Skip to content

Fix cost model gaps: missing Databricks blob cost, driver node, cross-region egress #342

@jathavaan

Description

@jathavaan

Summary

Deep audit of the cost analytics pipeline against the thesis cost model (Equation 4.1) and RQ1/RQ2 research questions revealed several gaps where costs are underestimated — most significantly for Databricks/Sedona benchmarks.

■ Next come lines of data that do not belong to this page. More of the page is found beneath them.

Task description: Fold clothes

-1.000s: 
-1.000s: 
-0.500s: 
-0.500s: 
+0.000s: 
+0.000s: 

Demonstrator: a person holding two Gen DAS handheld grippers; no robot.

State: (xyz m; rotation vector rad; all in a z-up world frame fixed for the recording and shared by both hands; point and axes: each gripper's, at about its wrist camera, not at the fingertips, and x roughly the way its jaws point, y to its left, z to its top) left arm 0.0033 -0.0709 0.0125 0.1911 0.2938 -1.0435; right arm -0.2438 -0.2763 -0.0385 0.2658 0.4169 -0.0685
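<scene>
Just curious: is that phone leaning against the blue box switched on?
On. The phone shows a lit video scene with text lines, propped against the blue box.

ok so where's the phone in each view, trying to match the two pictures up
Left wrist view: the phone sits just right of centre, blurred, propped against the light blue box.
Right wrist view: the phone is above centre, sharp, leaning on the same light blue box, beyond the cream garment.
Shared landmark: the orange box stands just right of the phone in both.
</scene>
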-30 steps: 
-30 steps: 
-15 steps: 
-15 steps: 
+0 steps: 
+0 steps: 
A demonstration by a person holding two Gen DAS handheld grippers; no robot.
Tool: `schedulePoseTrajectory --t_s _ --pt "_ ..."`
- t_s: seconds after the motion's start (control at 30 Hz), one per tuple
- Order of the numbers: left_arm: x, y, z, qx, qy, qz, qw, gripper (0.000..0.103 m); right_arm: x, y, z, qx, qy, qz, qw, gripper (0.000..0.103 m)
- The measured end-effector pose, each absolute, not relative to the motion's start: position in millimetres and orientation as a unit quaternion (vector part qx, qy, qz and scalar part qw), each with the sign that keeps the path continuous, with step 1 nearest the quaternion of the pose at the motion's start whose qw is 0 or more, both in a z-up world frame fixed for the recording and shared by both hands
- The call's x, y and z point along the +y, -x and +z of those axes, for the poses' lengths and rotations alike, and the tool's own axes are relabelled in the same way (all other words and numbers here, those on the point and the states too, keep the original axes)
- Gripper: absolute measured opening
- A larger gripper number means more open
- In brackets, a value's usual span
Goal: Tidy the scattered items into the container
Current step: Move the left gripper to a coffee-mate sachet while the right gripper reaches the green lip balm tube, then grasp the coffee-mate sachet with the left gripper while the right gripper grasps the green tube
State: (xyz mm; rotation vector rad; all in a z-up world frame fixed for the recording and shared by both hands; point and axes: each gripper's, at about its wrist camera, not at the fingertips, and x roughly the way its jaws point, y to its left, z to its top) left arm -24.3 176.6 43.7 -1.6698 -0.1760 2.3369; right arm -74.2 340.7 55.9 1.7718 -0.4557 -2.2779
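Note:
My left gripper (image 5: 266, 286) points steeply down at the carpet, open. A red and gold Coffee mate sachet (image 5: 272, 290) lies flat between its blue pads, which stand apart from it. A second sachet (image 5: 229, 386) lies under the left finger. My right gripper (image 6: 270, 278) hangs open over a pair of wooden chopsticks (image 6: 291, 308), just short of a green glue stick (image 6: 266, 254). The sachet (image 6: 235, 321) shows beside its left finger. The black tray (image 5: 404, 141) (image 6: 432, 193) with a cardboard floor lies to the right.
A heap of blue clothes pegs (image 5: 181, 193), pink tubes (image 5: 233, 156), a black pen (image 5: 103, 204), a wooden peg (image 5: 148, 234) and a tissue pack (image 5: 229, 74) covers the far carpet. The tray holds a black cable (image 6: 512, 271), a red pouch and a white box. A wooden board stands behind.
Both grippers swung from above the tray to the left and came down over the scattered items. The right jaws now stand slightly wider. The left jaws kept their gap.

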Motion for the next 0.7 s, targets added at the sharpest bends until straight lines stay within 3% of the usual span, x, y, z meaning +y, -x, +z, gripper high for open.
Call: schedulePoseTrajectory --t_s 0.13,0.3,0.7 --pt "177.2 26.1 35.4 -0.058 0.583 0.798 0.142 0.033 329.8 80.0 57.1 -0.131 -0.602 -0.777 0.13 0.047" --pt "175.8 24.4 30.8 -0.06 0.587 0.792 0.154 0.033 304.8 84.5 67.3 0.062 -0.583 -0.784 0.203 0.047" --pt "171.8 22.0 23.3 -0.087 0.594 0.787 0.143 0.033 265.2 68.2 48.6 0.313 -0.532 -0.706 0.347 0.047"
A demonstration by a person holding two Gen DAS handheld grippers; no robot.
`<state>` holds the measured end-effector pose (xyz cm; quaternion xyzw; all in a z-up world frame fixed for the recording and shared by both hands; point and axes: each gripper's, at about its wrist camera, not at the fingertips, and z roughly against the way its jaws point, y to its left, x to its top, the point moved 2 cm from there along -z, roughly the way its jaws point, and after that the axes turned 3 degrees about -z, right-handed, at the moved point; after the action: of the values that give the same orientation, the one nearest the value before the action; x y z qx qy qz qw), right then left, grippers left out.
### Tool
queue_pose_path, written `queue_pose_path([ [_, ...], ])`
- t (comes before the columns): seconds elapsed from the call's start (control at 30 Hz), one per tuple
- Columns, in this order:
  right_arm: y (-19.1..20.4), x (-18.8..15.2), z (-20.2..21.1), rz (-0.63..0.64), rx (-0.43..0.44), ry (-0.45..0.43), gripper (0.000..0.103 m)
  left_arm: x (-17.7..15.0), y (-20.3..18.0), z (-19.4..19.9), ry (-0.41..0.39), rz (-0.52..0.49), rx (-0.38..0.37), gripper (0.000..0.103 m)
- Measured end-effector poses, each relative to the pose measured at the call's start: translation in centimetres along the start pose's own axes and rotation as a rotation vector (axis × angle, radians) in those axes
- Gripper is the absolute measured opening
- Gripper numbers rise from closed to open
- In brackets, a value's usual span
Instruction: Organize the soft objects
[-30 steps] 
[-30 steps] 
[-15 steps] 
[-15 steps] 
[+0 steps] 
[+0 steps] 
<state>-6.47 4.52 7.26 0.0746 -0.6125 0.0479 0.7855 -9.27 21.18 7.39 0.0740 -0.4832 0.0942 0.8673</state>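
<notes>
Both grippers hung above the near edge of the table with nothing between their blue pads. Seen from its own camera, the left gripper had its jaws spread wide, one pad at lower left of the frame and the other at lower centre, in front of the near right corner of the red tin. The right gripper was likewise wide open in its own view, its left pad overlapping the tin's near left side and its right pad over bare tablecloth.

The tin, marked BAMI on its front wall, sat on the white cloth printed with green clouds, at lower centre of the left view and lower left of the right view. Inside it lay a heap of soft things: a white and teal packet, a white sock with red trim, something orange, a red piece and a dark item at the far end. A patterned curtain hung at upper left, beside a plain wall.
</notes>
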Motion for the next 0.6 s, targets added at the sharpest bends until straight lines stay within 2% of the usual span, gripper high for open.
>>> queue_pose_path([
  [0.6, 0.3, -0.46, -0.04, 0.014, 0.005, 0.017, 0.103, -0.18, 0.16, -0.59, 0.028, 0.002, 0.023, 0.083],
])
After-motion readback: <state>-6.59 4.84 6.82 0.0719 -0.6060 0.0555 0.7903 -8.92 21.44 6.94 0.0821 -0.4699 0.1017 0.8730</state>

Net effect: Databricks cost is systematically underestimated relative to DuckDB and PostGIS, biasing the RQ2 crossover analysis.

Bugs

1. Databricks reads from Blob Storage but doesn't pay for it

_databricks_benchmark_runner.py:64-65:

CostConfiguration(include_aci=True, include_databricks=True, num_workers=num_workers)
# include_blob_storage=False ← default

Sedona executors read the same GeoParquet files from the same ADLS Gen2 account that DuckDB reads. Those reads incur blob read transactions ($0.006/10K ops). DuckDB pays this via include_blob_storage=True; Databricks does not.

Fix: Add include_blob_storage=True to Databricks CostConfiguration.

2. Databricks cost omits driver node

azure_cost_service.py:108-111:

dbu_cost = usage.num_workers * pricing.dbu_per_node_per_hour * ...
vm_cost = usage.num_workers * pricing.vm_cost_per_node_per_hour * ...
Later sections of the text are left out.